Mais tu verras mon pote. Oooooh oui, tu verras.

Juste, quand c’est superflu, j’en rajoute pas.

#7 The Beatles – Rubber Soul

The-Beatles-Rubber-Soul1
Il y a sur ce disque celle qui a été ma première chanson préférée des Beatles (Nowhere Man), celle qui l’est devenue par la suite (You Won’t See Me) et enfin celle qui l’est toujours à l’heure actuelle (In My Life).
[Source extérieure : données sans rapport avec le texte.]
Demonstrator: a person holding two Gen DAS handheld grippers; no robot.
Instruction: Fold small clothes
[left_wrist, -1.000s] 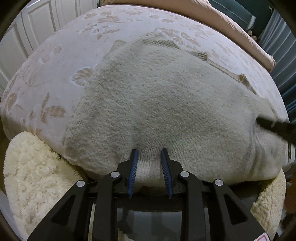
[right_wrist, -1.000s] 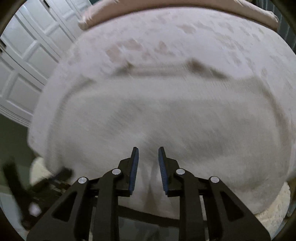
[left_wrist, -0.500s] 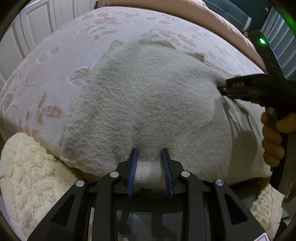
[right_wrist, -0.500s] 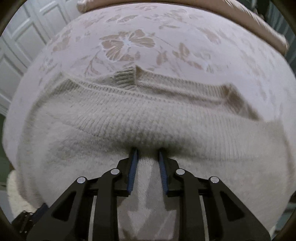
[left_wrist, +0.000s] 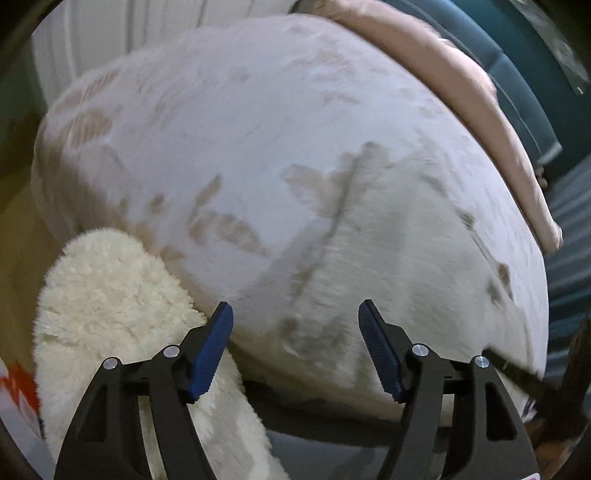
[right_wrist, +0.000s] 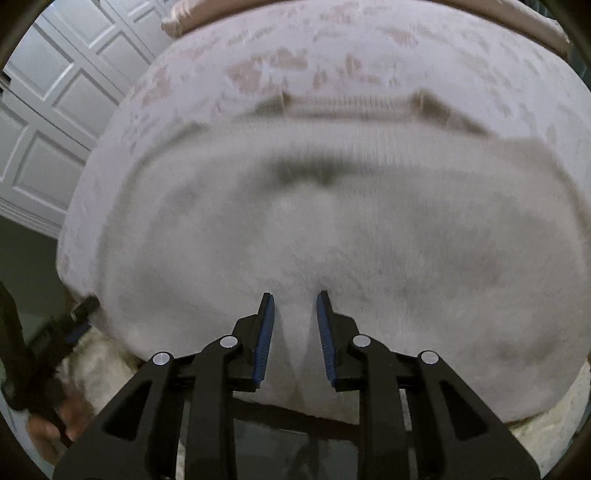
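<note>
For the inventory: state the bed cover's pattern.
Pale pink bed cover with tan flower and leaf prints, clearest in the right wrist view.

Both cams sat on the grippers, looking steeply down along the fingers at the bed (left_wrist: 258, 129) from its near edge, close in. Left cam faced the bed's left part, fluffy rug (left_wrist: 110, 295) below. Right cam sat nearly over the sweater (right_wrist: 332, 240), white panelled doors (right_wrist: 55, 110) at its left. Both views shared the sweater, the floral cover and the pink bedding (left_wrist: 461, 74) at the far end.
</note>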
« Quelle fut la cause, et quel l’effet ? La musique, ou le malheur ? Est-ce que je me suis mis à écouter de la musique parce que j’étais malheureux ? Ou étais-je malheureux parce que j’écoutais de la musique ? […] Les gens s’inquiètent de voir les gosses jouer avec des pistolets, les ados regarder des films violents ; on a peur qu’une espèce de culture du sang ne les domine. Personne ne s’inquiète  d’entendre les gosses écouter des milliers – vraiment des milliers – de chansons qui parlent de cœurs brisés, de trahison, de douleur, de malheur et de perte. Les gens les plus malheureux que je connaisse, sentimentalement, sont ceux qui aiment la pop music par-dessus tout ; je ne sais pas si la pop music est la cause de leur malheur, mais je sais qu’ils ont passé plus de temps à écouter des chansons tristes qu’à vivre une vie triste. A vous de conclure. » (Nick Hornby, Haute-Fidelité)

#6 Beachwood Sparks

beachwood sparks

Eh oui, je passe à autre chose : 3 albums des Beatles (spoiler alert !), un seul des Beach Boys. Pourtant j’ai une nette préférence pour les seconds. Même si avec l’âge… Surtout en ce moment, j’ai un gros, gros retour de Beatles là… J’aurais pu y mettre les coffrets Good Vibrations, les Pet Sounds ou Smile sessions mais ce sont des coffrets…

En ce qui concerne Beachwood Sparks, j’ai tout dit ici.